### TASK INSTRUCTIONS
The answer should hold only the lines from the beginning of the listing below to the line containing "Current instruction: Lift", both included, with every picture left out.

[Opening SUPPLIED DATA section]

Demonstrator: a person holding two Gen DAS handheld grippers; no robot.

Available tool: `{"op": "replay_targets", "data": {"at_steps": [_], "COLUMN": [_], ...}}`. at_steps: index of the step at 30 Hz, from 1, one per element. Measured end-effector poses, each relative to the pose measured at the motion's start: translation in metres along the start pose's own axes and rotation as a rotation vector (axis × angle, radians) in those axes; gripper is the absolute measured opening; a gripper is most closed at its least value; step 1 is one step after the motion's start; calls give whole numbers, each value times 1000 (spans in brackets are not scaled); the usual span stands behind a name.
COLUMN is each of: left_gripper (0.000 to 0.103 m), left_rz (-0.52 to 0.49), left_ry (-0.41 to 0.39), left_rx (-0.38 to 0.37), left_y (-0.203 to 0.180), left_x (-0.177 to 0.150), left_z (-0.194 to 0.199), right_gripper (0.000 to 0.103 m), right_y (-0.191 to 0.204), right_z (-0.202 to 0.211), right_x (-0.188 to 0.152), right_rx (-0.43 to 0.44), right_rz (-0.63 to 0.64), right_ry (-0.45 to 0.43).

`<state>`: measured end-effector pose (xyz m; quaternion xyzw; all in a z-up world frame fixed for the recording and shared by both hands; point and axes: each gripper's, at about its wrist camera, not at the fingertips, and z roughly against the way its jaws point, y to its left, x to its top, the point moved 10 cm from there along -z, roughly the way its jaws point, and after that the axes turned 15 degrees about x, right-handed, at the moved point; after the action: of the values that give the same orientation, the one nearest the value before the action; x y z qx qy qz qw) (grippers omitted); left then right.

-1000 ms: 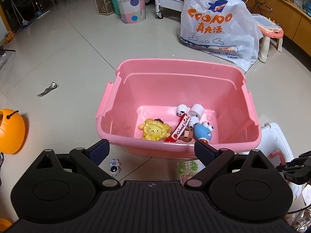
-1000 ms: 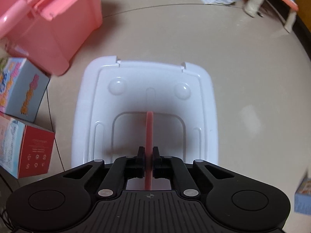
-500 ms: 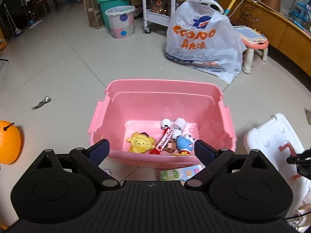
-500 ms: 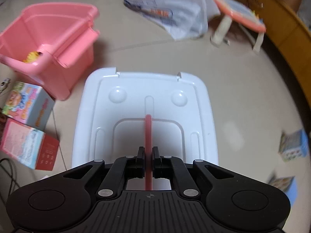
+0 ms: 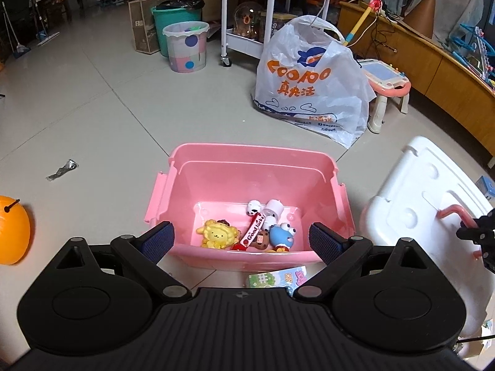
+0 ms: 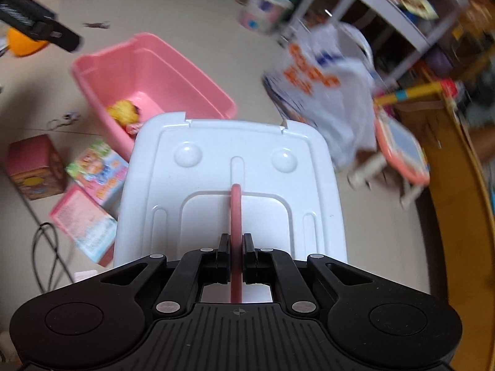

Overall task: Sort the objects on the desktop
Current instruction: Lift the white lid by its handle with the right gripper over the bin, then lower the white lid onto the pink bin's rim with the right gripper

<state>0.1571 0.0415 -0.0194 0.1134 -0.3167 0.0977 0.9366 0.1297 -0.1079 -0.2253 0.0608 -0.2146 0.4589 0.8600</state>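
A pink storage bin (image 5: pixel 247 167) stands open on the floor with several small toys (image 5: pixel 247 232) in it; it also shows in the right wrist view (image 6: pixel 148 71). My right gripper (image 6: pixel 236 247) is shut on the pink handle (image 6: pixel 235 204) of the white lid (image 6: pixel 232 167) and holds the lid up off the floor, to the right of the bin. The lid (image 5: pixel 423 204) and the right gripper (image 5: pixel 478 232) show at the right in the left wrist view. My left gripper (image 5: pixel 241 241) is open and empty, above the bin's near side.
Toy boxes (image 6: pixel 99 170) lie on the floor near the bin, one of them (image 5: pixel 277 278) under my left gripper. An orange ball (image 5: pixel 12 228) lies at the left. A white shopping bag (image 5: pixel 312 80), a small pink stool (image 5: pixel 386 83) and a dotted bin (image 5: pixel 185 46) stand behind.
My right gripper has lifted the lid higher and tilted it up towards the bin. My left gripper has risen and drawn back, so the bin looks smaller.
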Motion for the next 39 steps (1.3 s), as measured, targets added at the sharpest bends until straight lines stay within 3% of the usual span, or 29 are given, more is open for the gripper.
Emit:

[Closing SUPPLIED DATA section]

### OUTPUT OF THE TASK
Demonstrator: a person holding two Gen DAS handheld grippers; no robot.

Available tool: `{"op": "replay_targets", "data": {"at_steps": [_], "COLUMN": [_], ...}}`. at_steps: index of the step at 30 Hz, from 1, one per element. Measured end-effector poses, each relative to the pose measured at the motion's start: translation in metres along the start pose's own axes and rotation as a rotation vector (axis × angle, radians) in those axes; gripper is the absolute measured opening; a gripper is most closed at its least value; step 1 is one step after the motion's start; calls give whole numbers, each value times 1000 (spans in brackets are not scaled); the usual span stands behind a name.
COLUMN is each of: left_gripper (0.000 to 0.103 m), left_rz (-0.52 to 0.49), left_ry (-0.41 to 0.39), left_rx (-0.38 to 0.37), left_y (-0.203 to 0.180), left_x (-0.177 to 0.150), left_z (-0.194 to 0.199), right_gripper (0.000 to 0.103 m), right_y (-0.191 to 0.204), right_z (-0.202 to 0.211), right_x (-0.188 to 0.152), right_rx (-0.43 to 0.44), right_rz (-0.63 to 0.64), right_ry (-0.45 to 0.43).

`<state>`: measured end-effector pose (xyz m; quaternion xyzw; all in a z-up world frame fixed for the recording and shared by both hands; point and axes: each gripper's, at about its wrist camera, not at the fingertips, and z roughly against the way its jaws point, y to its left, x to its top, the point moved 10 cm from there along -z, roughly the way its jaws point, and after that the axes turned 15 degrees about x, right-handed, at the moved point; after the action: of the values that give the same orientation, the one nearest the value before the action; x y z qx qy qz qw) (grippers omitted); left then right.

-1000 ms: 
-1000 ms: 
-500 ms: 
-500 ms: 
+0 ms: 
+0 ms: 

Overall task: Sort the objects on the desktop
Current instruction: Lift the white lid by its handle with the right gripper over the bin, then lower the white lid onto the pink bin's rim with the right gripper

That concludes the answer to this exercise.